* [WORK TASK]: In this exercise, every entry is to be copied exactly.

* [DATA FOR PROCESSING]:

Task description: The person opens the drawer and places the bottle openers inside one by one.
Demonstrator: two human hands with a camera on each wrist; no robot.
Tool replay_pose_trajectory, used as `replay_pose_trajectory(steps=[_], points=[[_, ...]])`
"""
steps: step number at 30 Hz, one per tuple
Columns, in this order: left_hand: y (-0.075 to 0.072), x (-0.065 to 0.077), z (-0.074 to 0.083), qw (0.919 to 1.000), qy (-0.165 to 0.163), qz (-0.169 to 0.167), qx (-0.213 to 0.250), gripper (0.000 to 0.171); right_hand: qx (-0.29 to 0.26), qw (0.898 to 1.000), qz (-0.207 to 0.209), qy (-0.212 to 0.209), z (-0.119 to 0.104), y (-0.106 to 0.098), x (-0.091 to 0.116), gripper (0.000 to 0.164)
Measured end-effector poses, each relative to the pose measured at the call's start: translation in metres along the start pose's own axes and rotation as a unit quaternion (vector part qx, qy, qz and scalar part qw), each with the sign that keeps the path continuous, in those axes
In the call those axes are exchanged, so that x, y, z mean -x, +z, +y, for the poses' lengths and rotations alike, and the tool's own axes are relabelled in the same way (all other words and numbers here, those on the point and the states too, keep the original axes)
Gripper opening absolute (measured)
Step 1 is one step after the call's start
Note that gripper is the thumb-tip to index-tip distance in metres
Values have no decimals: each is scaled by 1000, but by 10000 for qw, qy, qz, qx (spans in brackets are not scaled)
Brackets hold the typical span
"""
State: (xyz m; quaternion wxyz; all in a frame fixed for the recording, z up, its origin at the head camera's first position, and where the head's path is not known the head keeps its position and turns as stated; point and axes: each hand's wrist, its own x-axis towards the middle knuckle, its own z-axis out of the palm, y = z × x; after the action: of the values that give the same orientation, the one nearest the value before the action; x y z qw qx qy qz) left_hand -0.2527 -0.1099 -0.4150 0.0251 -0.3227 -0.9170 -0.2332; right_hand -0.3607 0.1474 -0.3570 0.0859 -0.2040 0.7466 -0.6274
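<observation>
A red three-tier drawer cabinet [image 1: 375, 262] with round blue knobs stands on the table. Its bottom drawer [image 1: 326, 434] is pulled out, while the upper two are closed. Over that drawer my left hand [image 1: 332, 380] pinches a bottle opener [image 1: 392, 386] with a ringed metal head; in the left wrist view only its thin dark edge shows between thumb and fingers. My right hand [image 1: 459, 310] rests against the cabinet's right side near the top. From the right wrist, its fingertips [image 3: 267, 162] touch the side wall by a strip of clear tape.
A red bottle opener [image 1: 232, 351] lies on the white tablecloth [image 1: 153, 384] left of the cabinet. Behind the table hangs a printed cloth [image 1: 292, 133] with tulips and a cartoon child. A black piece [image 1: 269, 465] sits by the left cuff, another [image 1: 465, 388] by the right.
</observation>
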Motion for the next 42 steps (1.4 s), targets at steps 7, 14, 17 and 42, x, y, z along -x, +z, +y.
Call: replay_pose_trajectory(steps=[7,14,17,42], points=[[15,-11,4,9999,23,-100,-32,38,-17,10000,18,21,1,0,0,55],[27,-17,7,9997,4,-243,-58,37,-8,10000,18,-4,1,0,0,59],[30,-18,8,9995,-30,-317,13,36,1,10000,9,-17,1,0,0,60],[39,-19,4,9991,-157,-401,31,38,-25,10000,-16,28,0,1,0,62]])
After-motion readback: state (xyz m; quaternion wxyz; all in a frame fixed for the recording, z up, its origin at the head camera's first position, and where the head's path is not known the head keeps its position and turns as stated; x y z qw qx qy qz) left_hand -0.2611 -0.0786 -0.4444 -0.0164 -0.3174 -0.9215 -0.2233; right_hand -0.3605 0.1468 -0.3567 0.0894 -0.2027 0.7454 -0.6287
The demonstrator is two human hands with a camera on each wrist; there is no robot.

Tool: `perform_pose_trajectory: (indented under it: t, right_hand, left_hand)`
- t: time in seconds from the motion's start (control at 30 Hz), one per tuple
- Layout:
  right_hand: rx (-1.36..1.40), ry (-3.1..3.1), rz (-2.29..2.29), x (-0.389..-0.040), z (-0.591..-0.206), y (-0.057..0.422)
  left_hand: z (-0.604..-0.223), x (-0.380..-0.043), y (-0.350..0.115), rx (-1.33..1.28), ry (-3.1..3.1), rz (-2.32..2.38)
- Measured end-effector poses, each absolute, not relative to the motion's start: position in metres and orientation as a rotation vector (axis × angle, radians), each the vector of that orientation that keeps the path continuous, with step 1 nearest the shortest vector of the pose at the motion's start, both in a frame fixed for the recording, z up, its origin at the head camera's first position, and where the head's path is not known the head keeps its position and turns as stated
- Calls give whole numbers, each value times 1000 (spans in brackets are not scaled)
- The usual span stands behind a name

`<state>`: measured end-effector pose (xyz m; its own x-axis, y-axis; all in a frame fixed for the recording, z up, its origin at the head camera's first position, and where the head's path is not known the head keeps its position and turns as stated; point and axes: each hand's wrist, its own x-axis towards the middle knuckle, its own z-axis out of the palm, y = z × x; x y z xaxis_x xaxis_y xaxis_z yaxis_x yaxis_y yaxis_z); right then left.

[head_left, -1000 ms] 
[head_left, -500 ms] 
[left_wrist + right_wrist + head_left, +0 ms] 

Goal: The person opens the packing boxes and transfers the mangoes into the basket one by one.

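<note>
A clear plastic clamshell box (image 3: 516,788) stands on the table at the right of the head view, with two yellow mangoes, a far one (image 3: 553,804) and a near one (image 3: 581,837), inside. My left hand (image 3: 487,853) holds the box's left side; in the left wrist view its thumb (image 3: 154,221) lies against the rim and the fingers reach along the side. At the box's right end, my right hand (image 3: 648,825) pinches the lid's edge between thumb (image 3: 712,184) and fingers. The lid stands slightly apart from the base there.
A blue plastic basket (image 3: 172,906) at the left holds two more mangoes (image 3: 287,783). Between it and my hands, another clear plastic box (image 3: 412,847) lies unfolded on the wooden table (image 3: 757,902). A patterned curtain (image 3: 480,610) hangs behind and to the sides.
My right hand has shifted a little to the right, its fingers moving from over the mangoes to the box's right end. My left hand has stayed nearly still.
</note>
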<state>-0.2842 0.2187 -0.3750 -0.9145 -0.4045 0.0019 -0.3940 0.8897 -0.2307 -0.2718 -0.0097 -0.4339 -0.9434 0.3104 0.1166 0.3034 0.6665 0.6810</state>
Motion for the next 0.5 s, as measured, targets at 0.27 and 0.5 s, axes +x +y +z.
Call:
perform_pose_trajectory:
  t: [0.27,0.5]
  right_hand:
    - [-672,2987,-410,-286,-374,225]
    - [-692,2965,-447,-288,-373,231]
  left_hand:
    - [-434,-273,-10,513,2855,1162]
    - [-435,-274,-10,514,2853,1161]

* [RESULT FOR THIS EXERCISE]:
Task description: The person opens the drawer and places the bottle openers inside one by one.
Demonstrator: two human hands with a camera on each wrist; no robot.
Tool replay_pose_trajectory, used as `replay_pose_trajectory(steps=[_], points=[[_, ...]])`
"""
steps: step number at 30 Hz, one per tuple
Columns, in this order: left_hand: y (-0.075 to 0.072), x (-0.065 to 0.077), z (-0.074 to 0.083), qw (0.919 to 1.000), qy (-0.165 to 0.163), qz (-0.169 to 0.167), qx (-0.213 to 0.250), gripper (0.000 to 0.171); right_hand: qx (-0.29 to 0.26), qw (0.898 to 1.000), qz (-0.207 to 0.209), qy (-0.212 to 0.209), z (-0.119 to 0.104), y (-0.106 to 0.098), x (-0.091 to 0.116), gripper (0.000 to 0.164)
Measured end-effector poses, each relative to the pose measured at the call's start: translation in metres along the start pose's own axes and rotation as a unit quaternion (vector part qx, qy, qz and scalar part qw), each with the sign that keeps the path continuous, in those axes
In the call those axes are exchanged, so that x, y, z mean -x, +z, +y, for the poses' lengths and rotations alike, and the tool's own axes are relabelled in the same way (all other words and numbers here, those on the point and the states too, keep the original axes)
Gripper opening absolute (measured)
Step 1 is one step after the call's start
Note that gripper is the thumb-tip to index-tip distance in metres
Values have no decimals: each is scaled by 1000, but by 10000 for qw, qy, qz, qx (spans in brackets are not scaled)
Brackets hold the typical span
"""
State: (xyz m; quaternion wxyz; all in a frame fixed for the recording, z up, its origin at the head camera's first position, and where the head's path is not known the head keeps its position and turns as stated; point and axes: each hand's wrist, its own x-axis towards the middle knuckle, its own z-axis out of the palm, y = z × x; after the action: of the values that give the same orientation, the one nearest the value before the action; x y z qw qx qy qz) left_hand -0.2527 -0.1099 -0.4150 0.0251 -0.3227 -0.9170 -0.2332; right_hand -0.3607 0.1474 -0.3570 0.0859 -0.2040 0.7466 -0.6274
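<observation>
A red three-tier drawer cabinet [image 1: 375, 262] with round blue knobs stands on the table. Its bottom drawer [image 1: 326, 434] is pulled out, while the upper two are closed. Over that drawer my left hand [image 1: 332, 380] pinches a bottle opener [image 1: 392, 386] with a ringed metal head; in the left wrist view only its thin dark edge shows between thumb and fingers. My right hand [image 1: 459, 310] rests against the cabinet's right side near the top. From the right wrist, its fingertips [image 3: 267, 162] touch the side wall by a strip of clear tape.
A red bottle opener [image 1: 232, 351] lies on the white tablecloth [image 1: 153, 384] left of the cabinet. Behind the table hangs a printed cloth [image 1: 292, 133] with tulips and a cartoon child. A black piece [image 1: 269, 465] sits by the left cuff, another [image 1: 465, 388] by the right.
</observation>
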Motion for the next 42 steps (1.4 s), targets at steps 7, 14, 17 and 42, x, y, z along -x, +z, +y.
Call: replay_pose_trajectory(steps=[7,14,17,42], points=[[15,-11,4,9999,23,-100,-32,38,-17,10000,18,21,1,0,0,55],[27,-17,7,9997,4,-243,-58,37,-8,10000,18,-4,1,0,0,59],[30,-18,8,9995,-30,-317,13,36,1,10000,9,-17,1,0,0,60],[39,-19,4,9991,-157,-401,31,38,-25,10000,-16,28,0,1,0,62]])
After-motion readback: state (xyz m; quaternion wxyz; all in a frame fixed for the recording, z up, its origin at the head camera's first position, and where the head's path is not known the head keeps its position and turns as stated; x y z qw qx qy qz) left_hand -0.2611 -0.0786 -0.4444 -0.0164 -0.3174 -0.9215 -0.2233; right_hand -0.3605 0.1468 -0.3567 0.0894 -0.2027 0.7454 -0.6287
The demonstrator is two human hands with a camera on each wrist; there is no robot.

Tool: `perform_pose_trajectory: (indented under it: t, right_hand, left_hand)`
- t: time in seconds from the motion's start (control at 30 Hz), one per tuple
- Layout:
  right_hand: rx (-1.36..1.40), ry (-3.1..3.1), rz (-2.29..2.29), x (-0.389..-0.040), z (-0.591..-0.206), y (-0.057..0.422)
  left_hand: z (-0.604..-0.223), x (-0.380..-0.043), y (-0.350..0.115), rx (-1.33..1.28), ry (-3.1..3.1), rz (-2.32..2.38)
- Measured end-effector poses, each absolute, not relative to the motion's start: position in metres and orientation as a rotation vector (axis × angle, radians), each the vector of that orientation that keeps the path continuous, with step 1 nearest the shortest vector of the pose at the motion's start, both in a frame fixed for the recording, z up, its origin at the head camera's first position, and where the head's path is not known the head keeps its position and turns as stated
- Calls give whole numbers, each value times 1000 (spans in brackets are not scaled)
- The usual span stands behind a name

`<state>`: measured end-effector pose (xyz m; its own x-axis, y-axis; all in a frame fixed for the recording, z up, its origin at the head camera's first position, and where the head's path is not known the head keeps its position and turns as stated; point and axes: each hand's wrist, its own x-axis towards the middle knuckle, its own z-axis out of the palm, y = z × x; x y z xaxis_x xaxis_y xaxis_z yaxis_x yaxis_y yaxis_z); right then left.

[head_left, -1000 ms] 
[head_left, -500 ms] 
[left_wrist + right_wrist + head_left, +0 ms] 

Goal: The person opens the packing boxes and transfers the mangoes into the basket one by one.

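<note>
A clear plastic clamshell box (image 3: 516,788) stands on the table at the right of the head view, with two yellow mangoes, a far one (image 3: 553,804) and a near one (image 3: 581,837), inside. My left hand (image 3: 487,853) holds the box's left side; in the left wrist view its thumb (image 3: 154,221) lies against the rim and the fingers reach along the side. At the box's right end, my right hand (image 3: 648,825) pinches the lid's edge between thumb (image 3: 712,184) and fingers. The lid stands slightly apart from the base there.
A blue plastic basket (image 3: 172,906) at the left holds two more mangoes (image 3: 287,783). Between it and my hands, another clear plastic box (image 3: 412,847) lies unfolded on the wooden table (image 3: 757,902). A patterned curtain (image 3: 480,610) hangs behind and to the sides.
My right hand has shifted a little to the right, its fingers moving from over the mangoes to the box's right end. My left hand has stayed nearly still.
</note>
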<state>-0.2842 0.2187 -0.3750 -0.9145 -0.4045 0.0019 -0.3940 0.8897 -0.2307 -0.2718 -0.0097 -0.4339 -0.9434 0.3104 0.1166 0.3034 0.6665 0.6810</state>
Motion for the next 0.5 s, as measured, targets at 0.27 and 0.5 s, axes +x +y +z.
Call:
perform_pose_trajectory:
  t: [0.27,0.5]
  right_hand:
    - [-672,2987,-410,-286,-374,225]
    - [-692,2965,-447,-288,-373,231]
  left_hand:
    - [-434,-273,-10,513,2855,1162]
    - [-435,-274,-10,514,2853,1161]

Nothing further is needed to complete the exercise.